• [Data to process]
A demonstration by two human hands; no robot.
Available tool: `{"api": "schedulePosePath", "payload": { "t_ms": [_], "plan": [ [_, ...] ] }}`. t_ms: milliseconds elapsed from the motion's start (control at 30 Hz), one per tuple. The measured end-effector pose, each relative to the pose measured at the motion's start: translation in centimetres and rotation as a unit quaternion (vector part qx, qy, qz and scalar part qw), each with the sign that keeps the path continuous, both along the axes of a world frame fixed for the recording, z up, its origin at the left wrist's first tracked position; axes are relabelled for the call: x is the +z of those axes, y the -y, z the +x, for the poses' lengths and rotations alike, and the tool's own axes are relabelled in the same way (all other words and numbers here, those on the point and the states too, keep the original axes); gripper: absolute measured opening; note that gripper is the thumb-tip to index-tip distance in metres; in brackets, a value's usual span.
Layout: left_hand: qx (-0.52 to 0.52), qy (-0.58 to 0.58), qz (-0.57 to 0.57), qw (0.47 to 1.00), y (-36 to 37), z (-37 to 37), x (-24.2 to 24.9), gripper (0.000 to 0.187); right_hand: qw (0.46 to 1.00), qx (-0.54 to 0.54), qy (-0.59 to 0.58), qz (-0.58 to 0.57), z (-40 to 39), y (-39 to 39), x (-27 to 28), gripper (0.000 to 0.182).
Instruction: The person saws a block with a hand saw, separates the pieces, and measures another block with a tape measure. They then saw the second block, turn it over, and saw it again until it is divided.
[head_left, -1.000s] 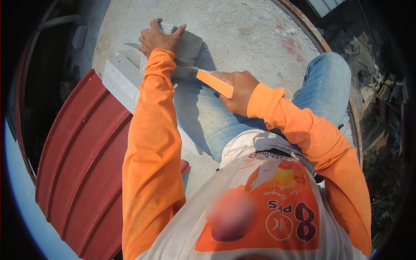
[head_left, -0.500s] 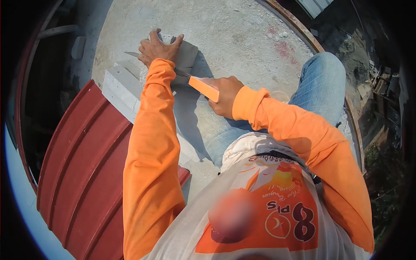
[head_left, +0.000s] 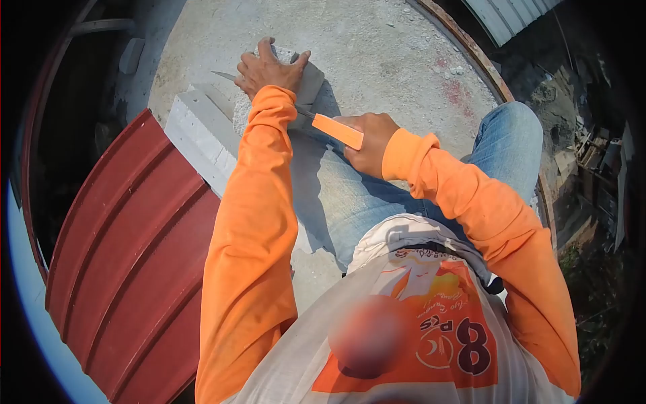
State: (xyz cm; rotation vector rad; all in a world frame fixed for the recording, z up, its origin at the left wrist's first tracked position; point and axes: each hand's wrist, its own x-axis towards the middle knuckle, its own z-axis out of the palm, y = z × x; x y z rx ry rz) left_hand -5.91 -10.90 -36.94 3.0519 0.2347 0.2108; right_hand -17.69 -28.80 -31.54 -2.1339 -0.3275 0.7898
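Note:
My left hand (head_left: 270, 71) presses down on a pale grey block (head_left: 310, 86), its fingers spread over the top and edge. My right hand (head_left: 368, 143) is wrapped round the orange handle (head_left: 338, 131) of a saw. The saw's thin blade (head_left: 304, 112) runs from the handle toward the block, and its pointed tip (head_left: 223, 75) shows beyond my left wrist. The middle of the blade is hidden by my left hand and sleeve. Another pale block (head_left: 202, 138) lies to the left, beside my left forearm.
Red ribbed metal sheeting (head_left: 128, 249) slopes away at the lower left. The rough concrete surface (head_left: 377, 54) ends at a curved edge (head_left: 464, 44) on the right, with a lower area beyond. My bent knee (head_left: 508, 135) is at the right.
The whole view has shifted, so hands, block and saw appear farther right. My right hand and the saw handle have drawn slightly away from the block. Both hands keep their holds.

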Motion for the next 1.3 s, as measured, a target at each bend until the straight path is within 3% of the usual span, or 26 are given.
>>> {"api": "schedulePosePath", "payload": {
  "t_ms": [33,100,167,233,300,400,467,533,567,633,700,733,800,900,933,967,1033,1133,1200,1267,1300],
  "plan": [
    [0.007,-0.017,0.003,1.0,0.2,-0.1,-0.1,0.073,0.998,-0.035,0.059,0.007,-0.2,-2.2,-2.4,0.042],
    [-0.002,-0.021,0.005,1.0,0.3,-1.2,-0.4,0.073,0.998,-0.049,0.02,0.017,-2.1,-1.5,-1.3,0.05],
    [-0.017,-0.01,0.01,1.0,1.0,-0.7,-0.3,0.073,0.996,-0.084,-0.006,0.009,-5.1,0.6,1.1,0.058],
    [0.001,-0.031,-0.037,0.999,0.6,-0.6,-0.7,0.072,0.999,-0.047,0.026,0.002,-9.4,7.9,5.3,0.056],
    [-0.023,0.007,0.008,1.0,0.6,-0.4,-0.7,0.07,0.995,-0.085,0.021,0.039,-12.5,9.8,7.9,0.06],
    [-0.012,0.008,-0.001,1.0,0.5,0.2,-0.8,0.07,0.997,-0.051,0.047,0.03,-7.3,6.9,3.7,0.047],
    [-0.006,0.011,-0.007,1.0,0.2,-0.3,-0.7,0.072,1.0,-0.024,0.009,-0.009,-1.0,-0.6,-1.9,0.032],
    [-0.002,0.027,-0.005,1.0,-0.3,1.3,-0.2,0.073,0.995,-0.058,0.074,0.011,0.2,-5.1,-3.4,0.05],
    [0.004,0.008,-0.007,1.0,-0.4,0.3,-0.7,0.073,0.996,-0.059,0.06,0.013,-1.3,-4.6,-3.2,0.05],
    [-0.019,0.012,-0.006,1.0,0.1,-0.1,-0.2,0.073,0.996,-0.072,0.036,0.03,-2.7,-1.6,-2.5,0.032],
    [0.027,-0.02,-0.036,0.999,-1.0,1.0,-0.3,0.077,0.997,-0.06,-0.038,0.017,-7.5,5.6,4.9,0.057],
    [0.038,-0.034,-0.041,0.998,-0.9,0.1,-1.0,0.077,0.997,-0.032,0.064,0.031,-10.1,9.1,6.7,0.06],
    [0.007,0.01,-0.024,1.0,-0.7,0.7,-1.2,0.077,0.995,-0.057,0.078,0.011,-11.6,10.3,10.1,0.061],
    [0.015,0.004,-0.03,0.999,-0.7,0.7,-1.0,0.077,0.997,-0.055,0.007,0.049,-6.3,8.3,4.3,0.054],
    [0.024,-0.005,-0.037,0.999,-0.6,0.6,-0.8,0.078,0.998,-0.037,0.0,0.045,-2.5,4.7,1.7,0.042],
    [0.024,0.009,-0.032,0.999,-1.0,1.2,-0.4,0.078,0.999,0.021,0.033,0.0,-0.2,0.9,-1.7,0.05],
    [0.008,0.014,-0.014,1.0,-1.1,0.7,-0.6,0.073,0.996,-0.055,0.073,0.002,-0.6,-4.1,-3.2,0.048],
    [-0.002,0.032,-0.014,0.999,-0.6,0.5,-1.1,0.074,0.996,-0.053,0.051,0.051,-3.1,0.6,-1.0,0.044],
    [-0.018,0.04,-0.032,0.999,0.1,1.6,-0.7,0.074,0.998,-0.052,0.039,0.018,-9.0,7.5,4.1,0.063],
    [-0.014,0.031,-0.016,0.999,-0.7,0.5,-1.2,0.074,0.995,-0.066,0.069,0.008,-12.2,9.8,7.6,0.066],
    [-0.018,0.034,-0.01,0.999,-0.8,0.9,-1.3,0.074,0.995,-0.07,0.071,0.014,-11.5,9.2,6.6,0.066]
  ]
}}
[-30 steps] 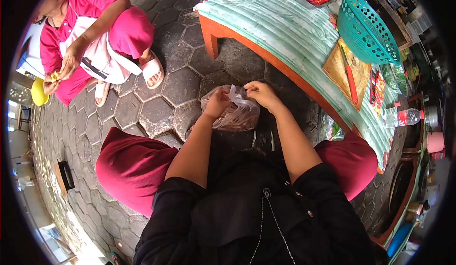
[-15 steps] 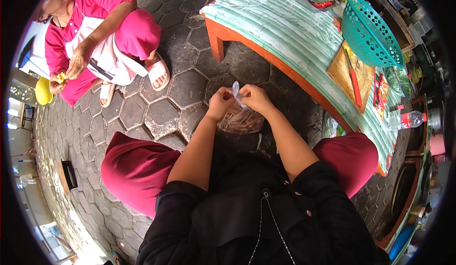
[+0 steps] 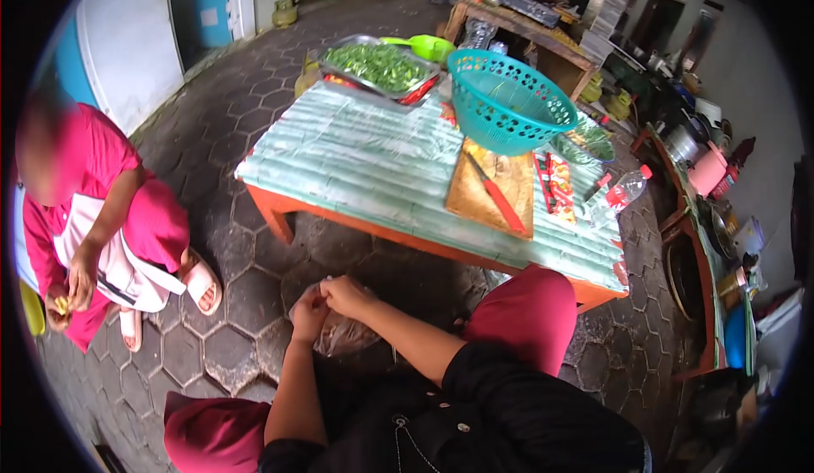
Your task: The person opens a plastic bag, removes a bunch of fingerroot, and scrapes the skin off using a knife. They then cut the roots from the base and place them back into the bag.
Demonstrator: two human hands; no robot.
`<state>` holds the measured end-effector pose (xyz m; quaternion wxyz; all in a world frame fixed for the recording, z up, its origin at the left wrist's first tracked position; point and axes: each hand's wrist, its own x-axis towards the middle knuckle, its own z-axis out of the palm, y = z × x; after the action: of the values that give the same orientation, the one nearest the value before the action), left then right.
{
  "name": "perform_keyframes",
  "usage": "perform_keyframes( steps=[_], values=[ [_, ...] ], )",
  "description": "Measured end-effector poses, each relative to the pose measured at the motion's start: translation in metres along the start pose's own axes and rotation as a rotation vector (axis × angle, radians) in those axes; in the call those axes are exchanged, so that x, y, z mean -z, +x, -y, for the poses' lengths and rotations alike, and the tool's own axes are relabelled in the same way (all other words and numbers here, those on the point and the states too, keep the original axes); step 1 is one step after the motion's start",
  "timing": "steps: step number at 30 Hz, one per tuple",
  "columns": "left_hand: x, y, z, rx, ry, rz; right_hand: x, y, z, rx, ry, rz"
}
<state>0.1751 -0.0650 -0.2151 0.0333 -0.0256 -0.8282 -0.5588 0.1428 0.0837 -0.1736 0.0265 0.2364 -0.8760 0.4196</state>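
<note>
The left hand's grip (image 3: 309, 314) is closed to a pinch, fingertips drawn in on the gathered top of a clear, thin plastic bag of brownish pieces (image 3: 346, 337). The right hand's grip (image 3: 346, 295) meets it at about one o'clock, fingers curled and nearly closed, seemingly on the same gathered plastic; the exact fold is hidden behind the knuckles. The bag's full part sits low at about five o'clock from the hands, close over the dark hexagonal paving (image 3: 246, 299).

The bag looks fairly light, its film limp and slippery, likely to stretch or tear if pulled hard at one point. The bunched neck, above the contents, seems the place to take hold; the pieces probably shift and sag with any tilt, and I cannot tell how brittle they are.

Further out, a low orange bench with a green bamboo-patterned cover (image 3: 339, 155) stands at one o'clock. It carries a metal tray of chopped greens (image 3: 381, 66) near twelve, a turquoise perforated plastic basket (image 3: 511, 113) between one and two, and a red-handled knife (image 3: 502, 204) on a wooden board (image 3: 472, 197) at two. At ten o'clock a co-worker in pink (image 3: 157, 219) holds something small and yellow (image 3: 62, 304).
</note>
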Motion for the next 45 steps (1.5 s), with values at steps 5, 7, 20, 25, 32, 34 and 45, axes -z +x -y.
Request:
perform_keyframes(
  steps=[5,7,20,25,32,34,45],
  values=[
    [0.003,-0.009,-0.008,0.056,0.348,0.004,0.008,0.004,0.006,-0.154,0.051,0.03],
    [0.0,-0.009,-0.003,0.09,0.391,-0.002,0.01,0.005,0.008,-0.151,-0.022,0.095],
    [-0.008,-0.026,-0.035,-0.289,0.737,-0.011,0.037,0.013,0.049,-0.306,-0.485,0.438],
    [-0.005,-0.028,-0.041,-0.357,0.836,0.049,0.038,0.014,0.036,-0.236,-0.471,0.47],
    [-0.001,-0.03,-0.04,-0.413,0.911,0.052,0.043,0.016,0.036,-0.155,-0.484,0.575],
    [-0.001,-0.028,-0.04,-0.501,0.864,0.043,0.045,0.016,0.036,-0.129,-0.49,0.582],
    [0.002,-0.036,-0.044,-0.504,0.909,-0.052,0.031,0.011,-0.005,-0.111,-0.207,0.595]
  ],
)
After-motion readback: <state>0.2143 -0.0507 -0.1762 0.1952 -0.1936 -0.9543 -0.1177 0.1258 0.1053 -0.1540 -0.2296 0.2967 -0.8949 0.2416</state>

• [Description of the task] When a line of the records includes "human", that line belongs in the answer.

• [Answer below]
A demonstration by two human hands; no robot.
Demonstrator: two human hands; no robot.

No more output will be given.